Die FSP nimmt Stellung zum 1. Massnahmenpaket: Sparen ja, aber nicht auf Kosten der Versorgung und Qualität

Mit einem ersten Massnahmepaket will der Bundesrat die Kostenanstieg im Gesundheitswesen dämpfen. Die vorgeschlagenen Massnahmen basieren auf dem Bericht der Expertengruppe, welche schnell umsetzbare Massnahmen zur Entlastung der obligatorischen Krankenpflegeversicherung (OKP) vorgeschlagen hat.

Mit dem ersten Massnahmenpaket werden alle Akteure des Gesundheitswesens - Leistungserbringer, Versicherer, die Pharmaindustrie, Kantone und Versicherte - in die Pflicht genommen.

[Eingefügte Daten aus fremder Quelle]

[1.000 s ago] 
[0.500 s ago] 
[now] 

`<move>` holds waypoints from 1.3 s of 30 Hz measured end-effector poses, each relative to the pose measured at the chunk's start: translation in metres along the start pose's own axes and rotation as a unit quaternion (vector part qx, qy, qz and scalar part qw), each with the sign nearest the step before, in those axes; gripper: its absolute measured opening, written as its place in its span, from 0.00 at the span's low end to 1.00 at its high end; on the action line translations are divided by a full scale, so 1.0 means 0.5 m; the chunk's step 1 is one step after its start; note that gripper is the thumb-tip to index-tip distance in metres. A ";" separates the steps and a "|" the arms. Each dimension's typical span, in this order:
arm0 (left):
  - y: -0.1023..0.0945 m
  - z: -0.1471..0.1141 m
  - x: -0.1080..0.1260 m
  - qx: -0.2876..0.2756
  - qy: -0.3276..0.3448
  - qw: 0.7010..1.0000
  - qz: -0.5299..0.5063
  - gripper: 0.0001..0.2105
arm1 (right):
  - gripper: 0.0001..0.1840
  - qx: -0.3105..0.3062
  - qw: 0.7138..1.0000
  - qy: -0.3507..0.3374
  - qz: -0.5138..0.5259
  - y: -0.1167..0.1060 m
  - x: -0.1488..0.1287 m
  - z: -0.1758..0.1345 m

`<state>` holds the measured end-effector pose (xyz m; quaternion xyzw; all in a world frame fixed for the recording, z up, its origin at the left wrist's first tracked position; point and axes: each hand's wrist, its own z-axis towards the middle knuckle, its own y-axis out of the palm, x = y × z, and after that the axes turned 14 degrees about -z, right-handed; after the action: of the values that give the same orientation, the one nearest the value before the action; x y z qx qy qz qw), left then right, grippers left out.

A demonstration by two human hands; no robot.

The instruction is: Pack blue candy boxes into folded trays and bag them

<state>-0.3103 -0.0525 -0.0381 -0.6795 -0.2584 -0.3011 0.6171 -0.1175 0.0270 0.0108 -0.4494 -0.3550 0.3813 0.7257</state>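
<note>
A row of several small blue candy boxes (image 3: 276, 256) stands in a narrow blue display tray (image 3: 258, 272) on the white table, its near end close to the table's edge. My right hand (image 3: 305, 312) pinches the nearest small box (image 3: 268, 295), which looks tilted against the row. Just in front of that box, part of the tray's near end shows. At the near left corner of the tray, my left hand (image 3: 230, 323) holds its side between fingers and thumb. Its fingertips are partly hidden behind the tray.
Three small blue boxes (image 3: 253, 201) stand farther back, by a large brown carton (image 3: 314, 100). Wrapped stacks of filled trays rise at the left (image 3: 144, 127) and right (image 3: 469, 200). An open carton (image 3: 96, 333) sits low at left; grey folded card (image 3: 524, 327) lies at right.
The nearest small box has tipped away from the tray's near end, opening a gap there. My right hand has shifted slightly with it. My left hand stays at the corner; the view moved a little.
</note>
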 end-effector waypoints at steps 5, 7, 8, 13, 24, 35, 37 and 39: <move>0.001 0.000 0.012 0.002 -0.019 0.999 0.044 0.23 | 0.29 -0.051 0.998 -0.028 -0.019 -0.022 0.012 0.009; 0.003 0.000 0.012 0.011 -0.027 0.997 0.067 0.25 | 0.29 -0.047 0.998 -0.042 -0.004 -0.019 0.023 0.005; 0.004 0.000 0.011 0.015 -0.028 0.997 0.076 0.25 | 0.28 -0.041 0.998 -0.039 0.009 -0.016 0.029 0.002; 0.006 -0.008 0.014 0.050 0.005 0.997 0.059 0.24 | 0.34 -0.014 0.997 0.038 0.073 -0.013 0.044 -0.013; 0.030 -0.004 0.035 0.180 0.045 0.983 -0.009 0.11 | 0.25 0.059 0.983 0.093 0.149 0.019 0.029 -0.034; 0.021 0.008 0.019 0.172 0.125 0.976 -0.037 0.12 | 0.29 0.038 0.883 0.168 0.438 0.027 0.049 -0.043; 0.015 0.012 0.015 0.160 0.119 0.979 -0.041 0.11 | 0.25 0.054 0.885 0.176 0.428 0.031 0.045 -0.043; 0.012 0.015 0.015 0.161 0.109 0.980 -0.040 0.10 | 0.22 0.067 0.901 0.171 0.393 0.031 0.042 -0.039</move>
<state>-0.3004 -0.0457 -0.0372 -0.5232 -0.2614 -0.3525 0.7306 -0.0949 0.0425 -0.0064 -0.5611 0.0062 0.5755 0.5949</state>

Als Verband von LeistungserbringerInnen in Bereich der psychischen Gesundheit ist die FSP sehr interessiert daran, dass die Steuerungs- und Finanzierungssysteme optimiert werden. Die Optimierung soll aber weder zu Lasten der Versorgungsqualität gehen noch zu einer Zweiklassenmedizin führen. Die FSP nimmt zu ausgewählten Massnahmen des 1. Pakets zur Kostendämpfung im Gesundheitswesen Stellung und bringt Anträge für Änderungsvorschläge an.